Polémique

Pascal Broulis accusé d’optimisation fiscale

Un journal alémanique accuse le conseiller d’Etat vaudois de bénéficier d’un arrangement lui permettant d’économiser en répartissant ses impôts sur deux communes. Un procédé tout à fait légal, se défend l’élu

Il est l’homme de «L’impôt heureux», en référence au titre du livre dans lequel Pascal Broulis décortiquait la fiscalité avec facétie en 2011. Aujourd’hui, l’impôt doit plutôt lui laisser un goût amer. Le conseiller d’Etat vient d’être épinglé par le Tages-Anzeiger. Dans un article publié vendredi, le journal alémanique accuse l’élu d’optimisation fiscale. La charge est tout sauf anodine à l’encontre du grand argentier vaudois, qui tient fermement les cordons de la bourse de son canton depuis quinze ans.

Impôts répartis entre Sainte-Croix et Lausanne

Dans cet article intitulé «Le secret fiscal du chef du Département des finances», il n’est cette fois pas question des Bahamas, des Caïmans ou de quelques autres îles paradisiaques, mais de la petite ville de Sainte-Croix, où Pascal Broulis est né et a grandi. Accrochée au balcon du Jura vaudois, la cité industrielle était jusqu’ici plutôt connue comme le lieu de naissance de la caméra Bolex que pour ses avantages fiscaux.

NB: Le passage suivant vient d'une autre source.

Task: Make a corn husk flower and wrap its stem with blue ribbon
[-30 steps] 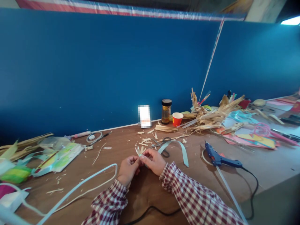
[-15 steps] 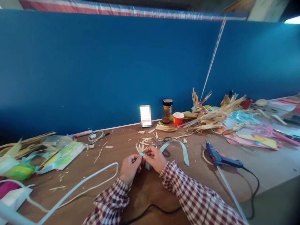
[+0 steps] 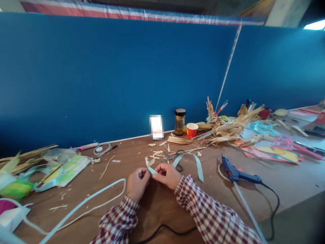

Le Tages-Anzeiger reproche à Pascal Broulis de bénéficier d’un arrangement lui permettant de payer une partie de ses impôts à Sainte-Croix, alors qu’il vit la plus grande partie de l’année à Lausanne. C’est au bord du lac Léman en effet que lui-même et son épouse travaillent et que leur fils est scolarisé. Ce système lui permettrait de réaliser quelques économies non négligeables, compte tenu du fait que le taux d’imposition dans la commune du Nord vaudois est inférieur de neuf points à celui du chef-lieu cantonal.

Démenti depuis les JO

Actuellement en Corée du Sud, où il assiste à l’ouverture des Jeux olympiques de Pyeongchang, Pascal Broulis dément vivement les critiques du quotidien zurichois, réfutant toute recherche d’optimisation fiscale. «Il n’y a aucun secret dans ma situation», réagit le conseiller d’Etat, relevant que celle-ci était connue de l’administration. Il insiste sur le fait que la répartition des impôts est un mécanisme tout à fait légal, prévu par la loi vaudoise sur les impôts communaux (LICom).

Précisément, l’article 14 de cette LICom stipule qu’«un contribuable qui séjourne plus de 90 jours par an dans une autre commune que celle de son domicile, paie l’impôt dans cette commune proportionnellement à la durée de son séjour». Pascal Broulis déclare ainsi s’acquitter des deux tiers de ses impôts communaux à Sainte-Croix et d’un tiers à Lausanne.

Enfin, l’édile PLR rejette les soupçons qu’il passerait la plus grande partie de son temps à Lausanne: «C’est à Sainte-Croix que je suis domicilié, propriétaire d’une maison, que j’ai toutes mes attaches. J’y réside en famille durant toutes les vacances scolaires, tous les week-ends et occasionnellement en semaine quand ma fonction me le permet.»

Liens sincères avec sa ville natale

S’il est difficile de savoir combien de temps le conseiller d’Etat habite réellement dans chacune des deux communes, personne ne peut nier les liens sincères qui l’unissent à sa ville natale. Il y a fait son apprentissage, fondé le Carnaval et effectué ses premières armes politiques lorsqu’il est élu au Conseil communal à l’âge de 20 ans. Aujourd’hui, il n’est pas rare de le croiser le vendredi soir faisant ses courses dans un des supermarchés du coin. Samedi dernier, le 3 février, il était encore là, au Centre sportif de Sainte-Croix, pour assister à la manifestation d’athlétisme Hauteur et Musique.

Reste que la polémique laisse perplexes ses adversaires politiques. S’il ne souhaite pas se prononcer ne connaissant pas – secret fiscal oblige – toutes les données, Stéphane Montangero, président du Parti socialiste vaudois, invite Pascal Broulis à faire rapidement la lumière sur sa situation, «en toute transparence». Au-delà du cas personnel, cette affaire démontre selon le député que la Loi sur les impôts communaux n’est plus adaptée à la mobilité actuelle. Il interviendra lors d’une prochaine séance du Grand Conseil.